I'll come back and post pics when I get these babies home.


----------



## GoldArcher403 (Jun 25, 2014)

Since I have the hollow version, I'm curious what that powder is and if i can DIY a way to fill mine with it :laugh:


----------



## 10X Archer (Mar 7, 2016)

Yeah, good idea. I'll see if I can install the powder myself, and if so I'll try to convince them to sell the powder


----------



## phallenthoul (Aug 21, 2016)

I believe both of you will void the warranty =)


----------



## GoldArcher403 (Jun 25, 2014)

Lol most likely


----------



## 10X Archer (Mar 7, 2016)

Lol what warranty?


----------



## phallenthoul (Aug 21, 2016)

anyone has ramrods business email address so I can contact them directly?

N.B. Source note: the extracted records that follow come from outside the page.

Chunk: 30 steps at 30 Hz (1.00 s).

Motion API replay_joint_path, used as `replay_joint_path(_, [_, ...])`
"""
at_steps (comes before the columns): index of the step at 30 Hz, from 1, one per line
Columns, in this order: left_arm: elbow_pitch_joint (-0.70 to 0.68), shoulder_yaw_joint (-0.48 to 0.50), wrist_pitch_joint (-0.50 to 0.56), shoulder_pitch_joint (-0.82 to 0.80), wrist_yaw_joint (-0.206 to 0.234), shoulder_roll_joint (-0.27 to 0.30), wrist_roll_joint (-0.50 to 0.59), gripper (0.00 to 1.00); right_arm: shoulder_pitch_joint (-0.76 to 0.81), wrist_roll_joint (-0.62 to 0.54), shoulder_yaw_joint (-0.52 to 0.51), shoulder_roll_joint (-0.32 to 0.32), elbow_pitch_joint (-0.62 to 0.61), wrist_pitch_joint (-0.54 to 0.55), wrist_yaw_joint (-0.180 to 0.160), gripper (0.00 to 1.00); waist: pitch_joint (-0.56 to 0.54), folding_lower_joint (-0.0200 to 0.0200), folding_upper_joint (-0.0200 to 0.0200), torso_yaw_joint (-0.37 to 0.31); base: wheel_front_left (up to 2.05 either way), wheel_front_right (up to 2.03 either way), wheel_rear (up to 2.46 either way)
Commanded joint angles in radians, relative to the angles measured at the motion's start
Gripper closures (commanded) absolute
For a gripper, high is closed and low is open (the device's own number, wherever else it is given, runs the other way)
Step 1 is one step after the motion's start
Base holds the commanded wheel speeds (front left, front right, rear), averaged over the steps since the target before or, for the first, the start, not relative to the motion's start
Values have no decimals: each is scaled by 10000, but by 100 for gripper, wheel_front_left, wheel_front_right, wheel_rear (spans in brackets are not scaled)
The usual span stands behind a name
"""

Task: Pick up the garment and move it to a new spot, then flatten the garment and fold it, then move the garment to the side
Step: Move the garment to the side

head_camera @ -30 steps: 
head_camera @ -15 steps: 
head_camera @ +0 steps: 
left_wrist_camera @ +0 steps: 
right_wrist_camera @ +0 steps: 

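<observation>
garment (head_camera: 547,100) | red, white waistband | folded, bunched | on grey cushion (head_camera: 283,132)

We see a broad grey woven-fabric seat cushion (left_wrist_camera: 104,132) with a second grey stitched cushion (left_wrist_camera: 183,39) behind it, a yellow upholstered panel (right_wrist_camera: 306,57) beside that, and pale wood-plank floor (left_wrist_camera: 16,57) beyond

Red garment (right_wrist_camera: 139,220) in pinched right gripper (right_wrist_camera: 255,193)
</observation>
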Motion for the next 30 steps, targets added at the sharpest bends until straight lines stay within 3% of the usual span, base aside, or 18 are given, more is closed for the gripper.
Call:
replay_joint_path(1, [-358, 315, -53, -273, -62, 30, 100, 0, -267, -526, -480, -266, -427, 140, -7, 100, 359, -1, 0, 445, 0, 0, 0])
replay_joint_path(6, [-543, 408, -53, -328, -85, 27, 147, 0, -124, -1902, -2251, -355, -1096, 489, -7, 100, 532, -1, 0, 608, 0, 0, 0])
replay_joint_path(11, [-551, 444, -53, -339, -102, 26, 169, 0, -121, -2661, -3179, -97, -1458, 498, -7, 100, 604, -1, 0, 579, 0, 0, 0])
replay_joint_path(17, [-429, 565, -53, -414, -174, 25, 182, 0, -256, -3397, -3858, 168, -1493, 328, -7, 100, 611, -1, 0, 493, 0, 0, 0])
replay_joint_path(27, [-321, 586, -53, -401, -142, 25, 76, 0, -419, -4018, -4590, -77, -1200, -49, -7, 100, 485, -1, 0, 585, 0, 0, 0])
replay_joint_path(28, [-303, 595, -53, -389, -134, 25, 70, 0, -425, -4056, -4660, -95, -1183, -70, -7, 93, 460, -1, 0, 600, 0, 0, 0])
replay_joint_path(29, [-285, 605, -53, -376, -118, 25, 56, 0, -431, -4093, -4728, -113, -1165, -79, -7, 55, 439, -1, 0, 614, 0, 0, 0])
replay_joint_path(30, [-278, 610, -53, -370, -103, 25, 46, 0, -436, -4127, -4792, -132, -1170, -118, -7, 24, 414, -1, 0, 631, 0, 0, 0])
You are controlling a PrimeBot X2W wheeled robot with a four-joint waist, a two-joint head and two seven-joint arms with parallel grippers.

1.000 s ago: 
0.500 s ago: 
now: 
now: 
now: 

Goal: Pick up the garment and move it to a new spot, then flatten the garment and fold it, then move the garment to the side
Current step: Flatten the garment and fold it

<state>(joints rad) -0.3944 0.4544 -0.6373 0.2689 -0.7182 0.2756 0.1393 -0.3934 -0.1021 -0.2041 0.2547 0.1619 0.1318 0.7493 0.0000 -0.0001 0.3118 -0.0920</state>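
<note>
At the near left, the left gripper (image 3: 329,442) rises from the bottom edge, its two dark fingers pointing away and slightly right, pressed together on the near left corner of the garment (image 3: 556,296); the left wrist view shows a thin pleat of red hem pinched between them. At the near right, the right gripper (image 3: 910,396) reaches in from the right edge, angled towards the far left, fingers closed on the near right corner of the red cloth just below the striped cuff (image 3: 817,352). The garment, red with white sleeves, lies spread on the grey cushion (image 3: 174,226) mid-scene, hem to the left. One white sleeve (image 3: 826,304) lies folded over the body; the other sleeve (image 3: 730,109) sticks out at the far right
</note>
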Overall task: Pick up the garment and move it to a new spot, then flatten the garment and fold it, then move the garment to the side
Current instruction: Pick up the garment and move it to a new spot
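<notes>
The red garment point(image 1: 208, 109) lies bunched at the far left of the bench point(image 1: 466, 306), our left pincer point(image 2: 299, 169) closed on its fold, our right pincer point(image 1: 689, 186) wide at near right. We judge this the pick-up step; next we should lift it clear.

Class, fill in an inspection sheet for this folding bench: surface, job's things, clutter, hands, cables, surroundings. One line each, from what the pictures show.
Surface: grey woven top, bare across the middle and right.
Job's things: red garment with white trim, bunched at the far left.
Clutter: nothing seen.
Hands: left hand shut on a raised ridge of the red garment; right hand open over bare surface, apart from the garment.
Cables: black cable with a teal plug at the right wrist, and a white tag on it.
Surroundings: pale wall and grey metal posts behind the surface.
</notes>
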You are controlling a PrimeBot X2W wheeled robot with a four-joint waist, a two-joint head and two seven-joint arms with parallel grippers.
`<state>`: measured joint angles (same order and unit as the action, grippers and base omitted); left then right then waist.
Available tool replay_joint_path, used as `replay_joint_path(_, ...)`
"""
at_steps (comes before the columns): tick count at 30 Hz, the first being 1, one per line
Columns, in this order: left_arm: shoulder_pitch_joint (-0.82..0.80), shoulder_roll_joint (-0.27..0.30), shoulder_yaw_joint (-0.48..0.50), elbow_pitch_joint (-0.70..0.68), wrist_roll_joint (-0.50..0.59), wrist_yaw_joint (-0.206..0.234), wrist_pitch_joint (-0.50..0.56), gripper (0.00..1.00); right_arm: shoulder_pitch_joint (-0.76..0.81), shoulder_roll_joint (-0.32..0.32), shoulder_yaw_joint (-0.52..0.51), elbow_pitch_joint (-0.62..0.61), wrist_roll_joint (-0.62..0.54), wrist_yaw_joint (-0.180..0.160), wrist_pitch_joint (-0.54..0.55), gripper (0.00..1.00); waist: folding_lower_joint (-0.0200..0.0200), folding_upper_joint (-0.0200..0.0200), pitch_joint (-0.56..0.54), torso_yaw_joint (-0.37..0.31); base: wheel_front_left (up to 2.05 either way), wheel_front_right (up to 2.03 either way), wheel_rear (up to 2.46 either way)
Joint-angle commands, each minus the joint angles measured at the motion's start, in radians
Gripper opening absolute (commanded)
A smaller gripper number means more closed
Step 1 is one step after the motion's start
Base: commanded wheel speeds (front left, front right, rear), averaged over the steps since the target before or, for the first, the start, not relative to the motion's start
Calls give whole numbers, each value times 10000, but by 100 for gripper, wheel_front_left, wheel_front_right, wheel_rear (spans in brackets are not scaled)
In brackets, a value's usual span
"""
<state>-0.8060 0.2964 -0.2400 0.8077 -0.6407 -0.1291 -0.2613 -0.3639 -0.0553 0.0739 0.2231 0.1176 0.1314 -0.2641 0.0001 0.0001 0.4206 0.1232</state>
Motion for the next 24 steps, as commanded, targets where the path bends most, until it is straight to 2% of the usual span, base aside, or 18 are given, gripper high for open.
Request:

I can't seem to leave a message on their website, the box keeps asking me for correct email address which I already put in..
@10X Archer, yeah that's the spirit.


----------



## 10X Archer (Mar 7, 2016)

[email protected]

Thats lame, maybe point that out to them.


----------



## ryan b. (Sep 1, 2005)

Try facebook


----------



## ryan b. (Sep 1, 2005)

Anyone try any of coach bernies rods? They are similar at half the price.


----------



## 10X Archer (Mar 7, 2016)

I know someone who uses them. They seem pretty decent, but they aren't as thin (barreled in the center) and they are not very stiff so not ideal for large amounts of weight. Basically they work but you get what you pay for.


----------



## calarcher300 (Aug 3, 2016)

To the current users of the UHM rods I can offer one solution that might work for you. At the Vegas indoor shoot this year we will have a booth and will offer an "update package" that will consist of adding powder to your current set, as well as applying the new decals.


----------



## erickatgta (Apr 22, 2013)

wow. nice to hear that


----------



## phallenthoul (Aug 21, 2016)

thanks a lot man


----------